Five years after Katrina, families are finally going home.

NEW ORLEANS -- Aug. 29, 2010 — -- For the first time in five years Sharen Williams and her two daughters finally have a place to call home.

Not only was their home ravaged by Hurricane Katrina, which sent 20 feet of water surging through their house, but the foundation they had hoped to mend was accidently demolished in the storm's aftermath.

Today is their first day back home in Arabi, a neighborhood in New Orleans that was one of the hardest hit during the storm five years ago.

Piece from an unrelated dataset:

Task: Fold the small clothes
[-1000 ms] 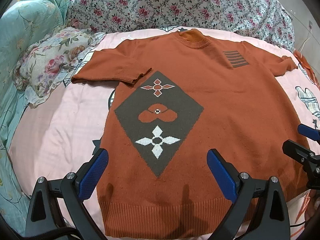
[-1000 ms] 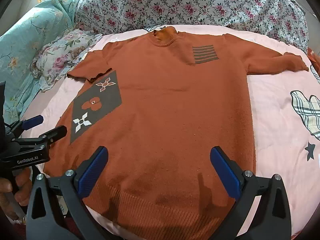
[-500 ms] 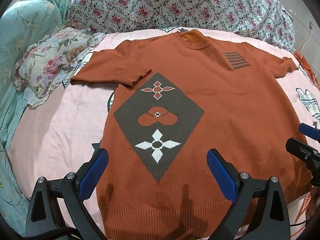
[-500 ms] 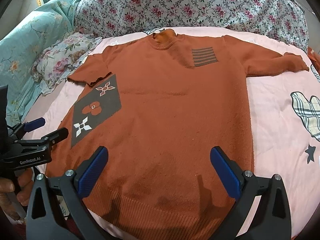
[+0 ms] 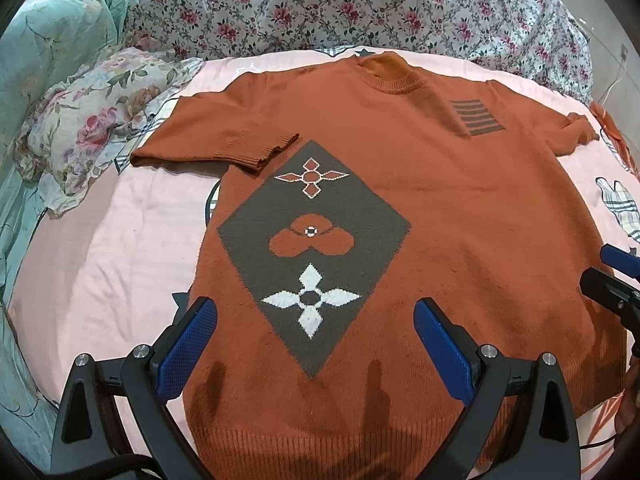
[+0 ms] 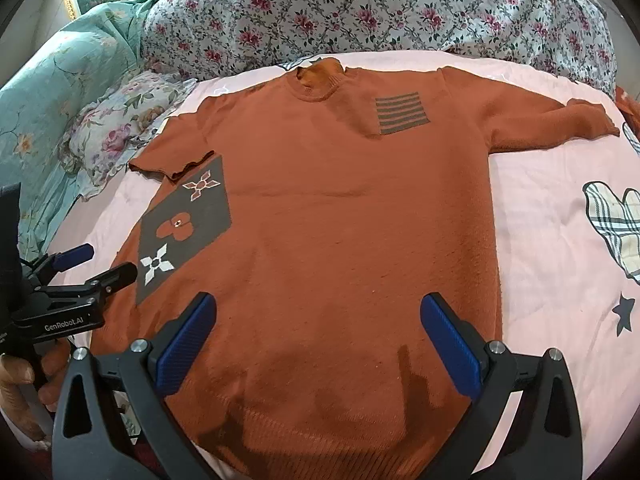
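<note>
A rust-orange short-sleeved knit sweater (image 5: 460, 208) lies flat and face up on the pink bedsheet (image 5: 120, 264), collar far, ribbed hem near me. It has a grey diamond patch (image 5: 312, 248) and a striped patch (image 5: 476, 116). It also shows in the right wrist view (image 6: 340, 240). My left gripper (image 5: 316, 340) is open and empty, hovering above the hem's left part. My right gripper (image 6: 320, 336) is open and empty above the hem's right part. Each gripper shows at the edge of the other's view: the right gripper (image 5: 612, 276), the left gripper (image 6: 92, 264).
A floral quilt (image 5: 340, 8) is bunched along the far side. A floral pillow (image 5: 88, 128) and a teal blanket (image 5: 48, 40) lie at the left. Bare pink sheet (image 6: 560, 240) with printed shapes flanks the sweater at the right.
Both grippers have drifted slightly nearer the hem and lower; the sweater sits a little lower in both views. Jaws stay open and the sweater has not moved.
</note>
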Demonstrator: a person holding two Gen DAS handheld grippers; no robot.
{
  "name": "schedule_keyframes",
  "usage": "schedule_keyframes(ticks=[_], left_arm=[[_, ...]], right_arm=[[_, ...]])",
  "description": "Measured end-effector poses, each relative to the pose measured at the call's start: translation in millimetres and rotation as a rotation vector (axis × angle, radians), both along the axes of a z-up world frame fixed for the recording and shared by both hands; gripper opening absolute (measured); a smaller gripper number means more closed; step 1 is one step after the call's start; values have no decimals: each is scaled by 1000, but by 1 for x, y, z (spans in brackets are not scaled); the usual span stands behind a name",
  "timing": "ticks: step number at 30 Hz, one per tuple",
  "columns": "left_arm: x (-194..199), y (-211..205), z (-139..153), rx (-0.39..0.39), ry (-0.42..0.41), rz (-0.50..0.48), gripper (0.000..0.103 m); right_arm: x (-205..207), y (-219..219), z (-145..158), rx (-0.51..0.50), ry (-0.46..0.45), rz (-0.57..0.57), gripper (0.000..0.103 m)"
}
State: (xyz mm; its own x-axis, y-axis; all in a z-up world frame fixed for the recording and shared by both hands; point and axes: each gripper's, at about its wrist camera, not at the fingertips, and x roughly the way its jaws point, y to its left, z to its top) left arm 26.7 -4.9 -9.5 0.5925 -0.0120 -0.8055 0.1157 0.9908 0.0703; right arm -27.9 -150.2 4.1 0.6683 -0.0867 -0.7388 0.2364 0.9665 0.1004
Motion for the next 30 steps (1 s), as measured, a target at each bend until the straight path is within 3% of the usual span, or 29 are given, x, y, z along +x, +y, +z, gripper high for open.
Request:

"I can honestly say I'm home, home," said Williams, outside her freshly-painted, three-bedroom house. "I'm one of the fortunate ones cause there are a still lot of people who don't have a home."

Williams is one of the 290 families helped by the St. Bernard Parish Rebuilding Program, which dedicates volunteer efforts and fundraising to rebuild the homes destroyed by Hurricane Katrina. Fifty more houses are currently under construction in St. Bernard's Parish, where 100 percent of the homes were rendered uninhabitable after the storm.

To date only half of the parish population has returned, a number the St. Bernard Project hopes to improve with families like the Williams.

"It's good for me because I wanted this for my children," said Williams. "I can be comfortable because I know I have a roof over my children here."

Kenneth Dorsey's family is another one that has been helped by the St. Bernard Project. Dorsey and Williams' homes were the two houses volunteers worked on for 50 straight hours during the days leading up to the five year Hurricane Katrina anniversary.

Dorsey's home was demolished during the hurricane when a river barge broke through the flood wall in the Lower Ninth Ward, crushing his house and everything in it.

"The Dorsey's have a tragic story, and now five years later we're finally getting them back into their house," said Liz McCartney, a co-founder of the St. Bernard Project.

"I can't imagine how difficult it must be, but I know after meeting the Dorsey's that they're incredible resilient and strong," she said. "I think they're just really excited to close the Katrina chapter and start the new chapter of their lives."

Dorsey hopes to soon have his own house up and running.

"We lost everything; our home, all our possessions," Dorsey told ABC News, before donning his own work clothes and joining volunteers to hang dry wall.

"It will be wonderful to sleep in our home, here in New Orleans once again," he said.

Dorsey coped not only with the devastating loss caused by Hurricane Katrina, but also by Hurricane Rita. He and his family had just settled in Lake Charles, La., when that home was flattened by the storm.

Jori Dorsey, Dorsey's wife, said that the hardest thing she's found about being away from home for five years has been the inability to act like a family.

She says she can't wait to hang photos on her walls and to cook her family dinner.

"I am happy right now, very happy," she said. "I can't wait for it to be finished."

"It's been hectic not knowing where the end is, where you're going to wind up where you're going to live," she said, "So this finally gives us some ability to be stable."

"It's very emotional, we went through a lot during Katrina and after Katrina and this is finally coming home, I don't think it's really hit me all the way."

For the Williamses, they too are finding it hard to believe that they'll be able to shut the door on their post-Katrina lives and start looking into the future.

One of Williams' daughters, Miechel'le, took time to put the finishing touches on her new bedroom by writing the names of all of the volunteers that helped build her home.

Like her mother, Miechel'le says the emotions haven't quite hit her yet.

"I was blessed by the angels," said Williams, who recalls the day her 16-year-old daughter Johnay first saw their nearly-completed home.

"She just froze," said Williams. "She couldn't walk."

"She has told me that she doesn't even need a mattress, just give me a blanket and a pillow and I'll lie right on the floor," she said.

"I'm trying to keep these tears from falling…but I don't know if it's going to work," she said.